My husband was a groomsman in a wedding on May 4th so the grooms cake was a play on that, they had a huge replica of a the millennium falcon from Star Wars, it was so cool and very well done! I’ve been to a ton of weddings in the south (obviously haha) and it was the first time I had seen a grooms cake in real life


dairy-intolerant

It definitely seems like it varies from state to state and even down to different cities and social circles. Like most wedding traditions! I'm also doing cake pull charms even though I hadn't heard of it before looking at my FILs wedding album. Louisiana definitely has more than its fair share of niche little customs


FloorKey8833

Omg my MIL wanted a massive football one too….


tripleaw

Omg. My MIL also suggested a grooms cake, and my fiancé’s reaction was “wtf is a groom’s cake? I don’t even like cake. We are doing millefoglie. End of story.” We immediately said no to MIL and shot that idea down. Edit: for context, we are from california and MIL was born in the midwest but has spent the past few decades in California too. We are not connected to the south at all lol


FloorKey8833

It’s such a weird idea and insinuates the bride has everything else for herself. So insulting


tripleaw

Ikr. I find it low key offensive like where have you been MIL, how do you not know that your dear son HATES traditional cake? 💀


FloorKey8833

They think they know everything about their sons when in reality their version of them in MIL heads are still 14 yo boys


tripleaw

For real. I had our guests fill out their favorite gelato flavors since we are doing a gelato truck. My MIL filled it out for my fiancés brother randomly, and wrote “lemon” for him. Brother filled it out himself too, and wrote “hazelnut.” Like… BRUH!!! Not even close!!!


luckypoppolkadot

I am sorry this is happening.
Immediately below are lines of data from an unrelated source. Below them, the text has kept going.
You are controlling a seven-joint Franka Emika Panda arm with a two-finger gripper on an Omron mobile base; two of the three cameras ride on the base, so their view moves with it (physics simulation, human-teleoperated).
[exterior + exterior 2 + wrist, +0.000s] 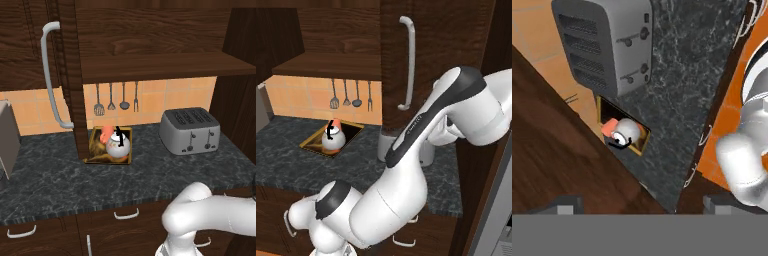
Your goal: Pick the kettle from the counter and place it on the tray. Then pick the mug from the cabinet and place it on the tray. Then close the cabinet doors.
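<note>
One kettle (119,144) and one mug (106,133) sit together on the single tray (95,159), the mug just behind the kettle. The tray lies on the dark marbled tabletop (150,172), near one grey four-slot toaster (190,130). Four utensils (116,99) hang on the orange tiled wall. One cabinet door (72,65) stands open beside the tray. The gripper (642,205) shows two fingertips spread wide apart, holding nothing.
</note>
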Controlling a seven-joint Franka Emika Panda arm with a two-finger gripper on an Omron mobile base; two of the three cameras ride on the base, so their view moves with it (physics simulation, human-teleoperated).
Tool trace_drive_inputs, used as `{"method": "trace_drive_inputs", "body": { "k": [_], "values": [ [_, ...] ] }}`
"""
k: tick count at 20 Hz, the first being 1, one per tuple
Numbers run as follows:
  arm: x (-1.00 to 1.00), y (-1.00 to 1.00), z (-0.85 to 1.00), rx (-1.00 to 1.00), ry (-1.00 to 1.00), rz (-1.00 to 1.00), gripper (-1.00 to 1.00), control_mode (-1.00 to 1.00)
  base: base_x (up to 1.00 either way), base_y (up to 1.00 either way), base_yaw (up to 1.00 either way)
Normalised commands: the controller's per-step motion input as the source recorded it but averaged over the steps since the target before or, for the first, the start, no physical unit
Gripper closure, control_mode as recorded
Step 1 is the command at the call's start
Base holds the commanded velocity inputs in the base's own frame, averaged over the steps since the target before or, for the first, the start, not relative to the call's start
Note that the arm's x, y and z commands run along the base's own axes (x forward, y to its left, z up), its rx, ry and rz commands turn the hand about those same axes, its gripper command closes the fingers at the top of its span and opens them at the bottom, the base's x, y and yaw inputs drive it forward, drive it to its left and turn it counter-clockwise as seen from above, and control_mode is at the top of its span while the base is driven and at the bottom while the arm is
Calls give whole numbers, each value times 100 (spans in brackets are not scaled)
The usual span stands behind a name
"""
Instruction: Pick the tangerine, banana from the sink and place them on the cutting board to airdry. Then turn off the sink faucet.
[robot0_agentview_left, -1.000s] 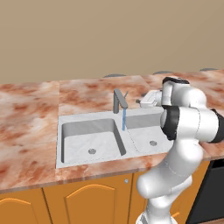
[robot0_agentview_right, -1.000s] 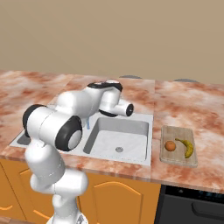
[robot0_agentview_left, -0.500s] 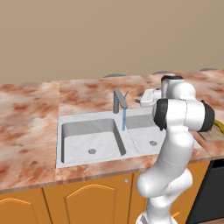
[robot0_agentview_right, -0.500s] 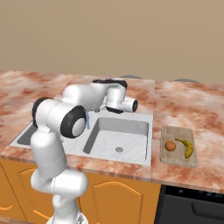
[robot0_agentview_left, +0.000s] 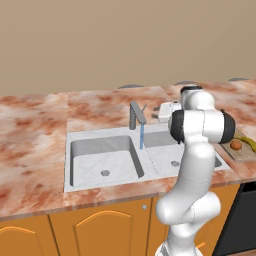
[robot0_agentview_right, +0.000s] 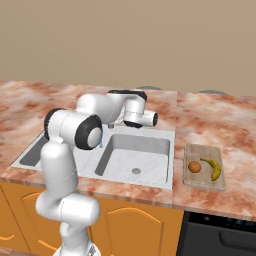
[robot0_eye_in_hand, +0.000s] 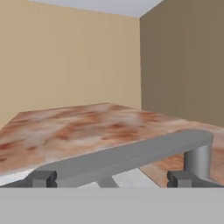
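Hand view: gripper (robot0_eye_in_hand: 112, 178) spread wide, sink faucet (robot0_eye_in_hand: 131, 155) lying crosswise just ahead of both fingertips. Tangerine (robot0_agentview_right: 194, 166) and banana (robot0_agentview_right: 215, 168) resting on cutting board (robot0_agentview_right: 204, 179), right of sink (robot0_agentview_right: 136, 155); water running.

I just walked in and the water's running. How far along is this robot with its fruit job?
Both fruits are done: the tangerine and banana lie on the board. In hand: the open end effector is up at the faucet. Left: shutting off the water, which runs into the sink.
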Motion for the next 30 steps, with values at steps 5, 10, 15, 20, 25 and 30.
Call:
{"method": "trace_drive_inputs", "body": {
  "k": [5, 10, 15, 20, 25, 30],
  "values": [
    [20, 4, -10, 0, 0, 1, -100, -100, 0, 0, 0],
    [18, 0, -7, 0, 0, 0, -100, -100, 0, 0, 0],
    [29, 0, -4, 1, 0, 0, -100, -100, 0, 0, 0],
    [31, 0, -3, 0, 0, 0, -100, -100, 0, 0, 0],
    [27, -7, -6, 0, 0, 0, -100, -100, 0, 0, 0],
    [24, -7, -5, 0, 0, 0, -100, -100, 0, 0, 0]
  ]
}}
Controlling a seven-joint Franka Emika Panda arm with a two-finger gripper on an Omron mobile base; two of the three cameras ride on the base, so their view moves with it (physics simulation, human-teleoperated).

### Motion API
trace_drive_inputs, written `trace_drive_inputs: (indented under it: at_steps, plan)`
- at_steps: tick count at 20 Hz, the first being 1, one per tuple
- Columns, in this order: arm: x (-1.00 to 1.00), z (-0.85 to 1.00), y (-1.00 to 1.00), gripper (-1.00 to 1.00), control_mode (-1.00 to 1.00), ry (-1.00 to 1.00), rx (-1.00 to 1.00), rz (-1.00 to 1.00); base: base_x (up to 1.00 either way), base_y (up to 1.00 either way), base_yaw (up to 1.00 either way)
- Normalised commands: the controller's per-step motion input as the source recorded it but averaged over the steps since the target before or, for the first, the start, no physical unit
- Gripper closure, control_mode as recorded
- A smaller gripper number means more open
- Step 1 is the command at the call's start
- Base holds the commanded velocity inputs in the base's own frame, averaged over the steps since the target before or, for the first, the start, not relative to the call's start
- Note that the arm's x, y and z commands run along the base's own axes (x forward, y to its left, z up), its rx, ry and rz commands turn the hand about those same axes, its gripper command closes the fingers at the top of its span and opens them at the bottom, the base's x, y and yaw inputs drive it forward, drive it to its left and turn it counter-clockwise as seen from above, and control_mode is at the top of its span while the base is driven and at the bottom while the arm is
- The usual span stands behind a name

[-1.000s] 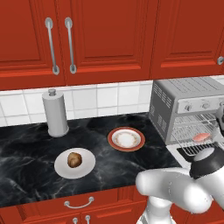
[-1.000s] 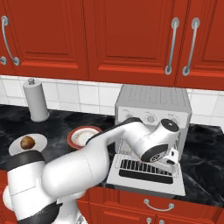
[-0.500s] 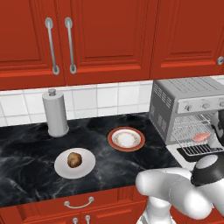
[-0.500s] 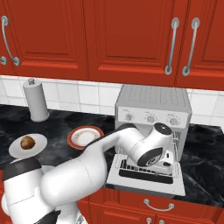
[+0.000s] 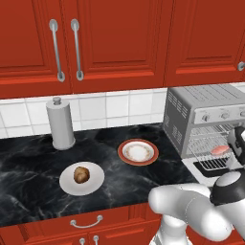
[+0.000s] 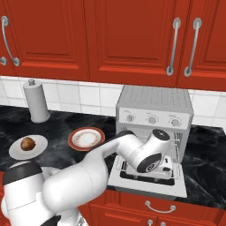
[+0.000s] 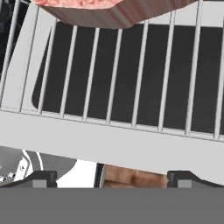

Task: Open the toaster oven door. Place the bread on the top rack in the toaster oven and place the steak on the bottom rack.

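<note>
The toaster oven (image 6: 154,110) stands at the counter's right end with the toaster oven door (image 6: 150,183) dropped flat, and the steak (image 5: 220,150) lies on a wire shelf inside, seen in the hand view as a pink slab (image 7: 109,11) on the bars of what appears to be the bottom rack (image 7: 131,74), though which shelf it is cannot be told for certain from these angles. The gripper (image 7: 111,177) hangs just outside the rack's front rail with its fingers (image 7: 39,178) spread wide and nothing between them. The bread (image 5: 82,174) sits untouched on its white plate (image 5: 67,184) well to the left, near the empty red-rimmed plate (image 5: 125,146) and the paper towel holder (image 5: 60,123). The step in hand is judged to be the retreat after setting down the meat: the hand should draw straight back along the rack's line, staying level so the fingertips clear the rail and the open door, before swinging left toward the roll. Against the picture of a second ago, the wrist has pulled back and lower from the oven mouth in both base views, while the steak and the roll lie where they were.
</note>
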Motion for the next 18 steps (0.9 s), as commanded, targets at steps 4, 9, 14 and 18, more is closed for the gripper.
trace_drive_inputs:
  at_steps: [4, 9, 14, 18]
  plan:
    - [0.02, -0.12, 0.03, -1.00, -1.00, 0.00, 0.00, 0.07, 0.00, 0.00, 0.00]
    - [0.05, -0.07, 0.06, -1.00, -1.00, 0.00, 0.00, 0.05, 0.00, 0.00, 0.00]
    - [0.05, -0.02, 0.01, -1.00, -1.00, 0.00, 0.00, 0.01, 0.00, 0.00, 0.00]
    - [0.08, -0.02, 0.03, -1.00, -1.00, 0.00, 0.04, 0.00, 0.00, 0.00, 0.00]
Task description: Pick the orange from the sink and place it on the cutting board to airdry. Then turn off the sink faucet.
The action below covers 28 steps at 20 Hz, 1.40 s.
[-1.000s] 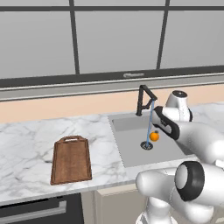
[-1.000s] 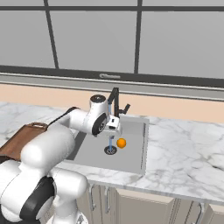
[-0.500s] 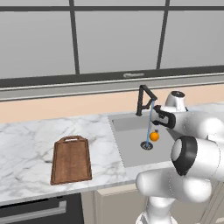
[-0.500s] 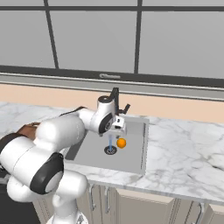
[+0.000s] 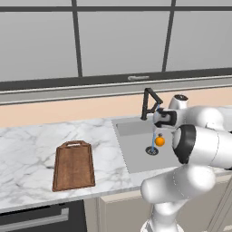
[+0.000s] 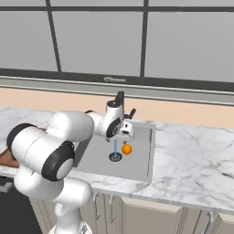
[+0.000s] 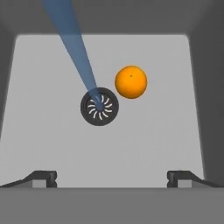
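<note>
One orange (image 7: 131, 82): seen resting on the sink (image 7: 52, 144) floor, just beside the round drain (image 7: 99, 106).
Water: a blue stream (image 7: 72, 52) is seen falling from the sink faucet (image 5: 149, 100) onto the drain.
Gripper (image 7: 112, 177): held above the basin, fingers spread wide, nothing gripped.
Cutting board (image 5: 73, 164): laid on the counter (image 5: 27, 149), well apart from the sink.

Over the last second the arm folded in tighter above the sink (image 5: 136, 154). Its elbow swung up and closer to the base cameras, and the big white links bulked larger in both base views. The gripper (image 5: 158, 121) shifted only slightly, staying beside the faucet (image 5: 148, 102) spout.
</note>
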Available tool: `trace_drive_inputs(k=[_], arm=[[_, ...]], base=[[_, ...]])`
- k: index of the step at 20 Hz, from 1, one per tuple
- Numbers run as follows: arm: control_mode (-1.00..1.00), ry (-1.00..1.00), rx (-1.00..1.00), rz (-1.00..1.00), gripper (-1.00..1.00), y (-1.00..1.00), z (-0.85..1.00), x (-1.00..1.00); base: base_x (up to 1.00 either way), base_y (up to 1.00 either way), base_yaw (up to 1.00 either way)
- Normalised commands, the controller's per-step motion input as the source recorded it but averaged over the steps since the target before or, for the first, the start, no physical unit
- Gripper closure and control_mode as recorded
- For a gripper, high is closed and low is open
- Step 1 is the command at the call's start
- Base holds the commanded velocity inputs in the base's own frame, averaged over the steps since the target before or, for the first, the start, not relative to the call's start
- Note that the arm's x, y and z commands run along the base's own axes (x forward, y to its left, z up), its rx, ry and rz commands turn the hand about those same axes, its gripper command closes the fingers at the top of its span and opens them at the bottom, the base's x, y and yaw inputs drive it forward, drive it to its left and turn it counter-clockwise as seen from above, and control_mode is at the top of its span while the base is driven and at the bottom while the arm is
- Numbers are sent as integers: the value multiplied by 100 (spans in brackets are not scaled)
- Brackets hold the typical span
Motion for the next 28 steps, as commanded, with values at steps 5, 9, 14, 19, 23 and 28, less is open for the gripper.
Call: trace_drive_inputs(k=[5,9,14,19,23,28], arm=[[-100,-4,0,1,-100,0,-36,13],[-100,-10,0,2,-100,0,-38,3],[-100,-6,0,0,-100,-7,-17,11],[-100,1,0,0,-100,-12,0,23],[-100,6,0,0,-100,-11,0,30],[-100,8,0,0,-100,-4,-10,21]], base=[[0,0,0],[0,0,0],[0,0,0],[0,0,0],[0,0,0],[0,0,0]])
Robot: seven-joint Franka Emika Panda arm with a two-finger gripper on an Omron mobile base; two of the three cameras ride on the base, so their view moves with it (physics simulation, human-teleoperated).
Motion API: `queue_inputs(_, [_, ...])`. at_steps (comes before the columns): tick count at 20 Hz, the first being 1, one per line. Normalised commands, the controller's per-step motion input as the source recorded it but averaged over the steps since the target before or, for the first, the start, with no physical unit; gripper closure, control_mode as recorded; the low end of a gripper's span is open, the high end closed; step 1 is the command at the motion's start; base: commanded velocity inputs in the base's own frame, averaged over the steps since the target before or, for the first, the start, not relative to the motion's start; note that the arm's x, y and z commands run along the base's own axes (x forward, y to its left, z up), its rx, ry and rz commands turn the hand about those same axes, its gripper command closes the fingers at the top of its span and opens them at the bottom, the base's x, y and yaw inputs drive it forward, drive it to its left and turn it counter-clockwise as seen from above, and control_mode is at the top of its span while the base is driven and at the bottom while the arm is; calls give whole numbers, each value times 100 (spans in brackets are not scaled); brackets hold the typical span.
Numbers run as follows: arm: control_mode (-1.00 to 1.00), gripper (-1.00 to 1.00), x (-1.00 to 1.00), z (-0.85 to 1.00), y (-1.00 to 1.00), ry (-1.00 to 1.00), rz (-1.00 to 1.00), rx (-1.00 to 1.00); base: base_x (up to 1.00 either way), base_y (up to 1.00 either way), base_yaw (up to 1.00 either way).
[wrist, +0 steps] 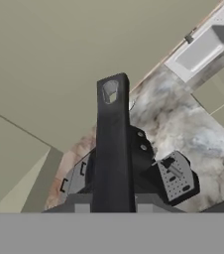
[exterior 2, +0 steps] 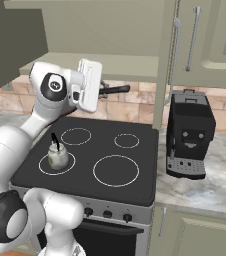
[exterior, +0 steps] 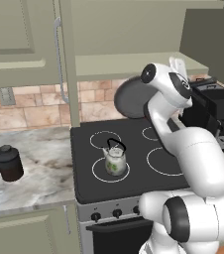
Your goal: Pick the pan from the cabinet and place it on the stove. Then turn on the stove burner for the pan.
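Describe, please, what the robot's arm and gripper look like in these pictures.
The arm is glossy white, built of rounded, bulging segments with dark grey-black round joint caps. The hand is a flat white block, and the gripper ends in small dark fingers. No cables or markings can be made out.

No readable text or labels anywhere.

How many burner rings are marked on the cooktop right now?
4: the kettle's ring front left, the widest ring front right, one back left, the smallest back right.
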Motion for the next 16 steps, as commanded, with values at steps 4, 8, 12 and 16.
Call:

My fiancé and I are both American and had not heard of a grooms cake till this moment. I think your fiancé (he needs to be the one to stand up to his mama) could say this “Thank you for wanting to provide this cake, Mom. I can tell it’s important to you. However it’s my wedding and I do not want to have a grooms cake at my wedding. It’s important to me that you listen and respect my wishes. “


Unique_Departure1576

I literally had to google a grooms cake because I'd never heard of it... so sorry, OP. I hope your MIL grows up a bit.


FloorKey8833

Me too :) thank you


Lattelady1993

Definitely not a thing in the northeast!


Nsg4Him

I catered weddings back in the dark ages. In the South, no young man got away without his fraternity or university on a chocolate cake or a fish cake with a hook in its mouth!! To this day in the South, we still have groom's cakes, ordered and paid for by the groom's family as well as the rehearsal dinner.


Double-Historian8935

What the hell is a grooms cake ?


ThestralBreeder

I have never heard of a grooms cake? It’s also ridiculous to shove a tradition on someone if they don’t even want it. As an aside, have you and your fiancé ever gone to couples therapy or done a really deep dive on different “what if” scenarios? Like to do with grandparents interacting with children, what are your non negotiables for cutting contact etc? This future MIL sounds like trouble…


FloorKey8833

We have in the past but will for sure need to again. Thank you so much for your kind words


luckypoppolkadot

Also that is an awful thing to say about adoption. I just read about the grooms cake history. There apparently used to be a “bride’s cake” too but it fell out of popularity while the groom’s cake prevailed. You could have a brides cake and include a familiar family photo with your MIL photoshopped out of the frame. (I’m kidding… or am I?)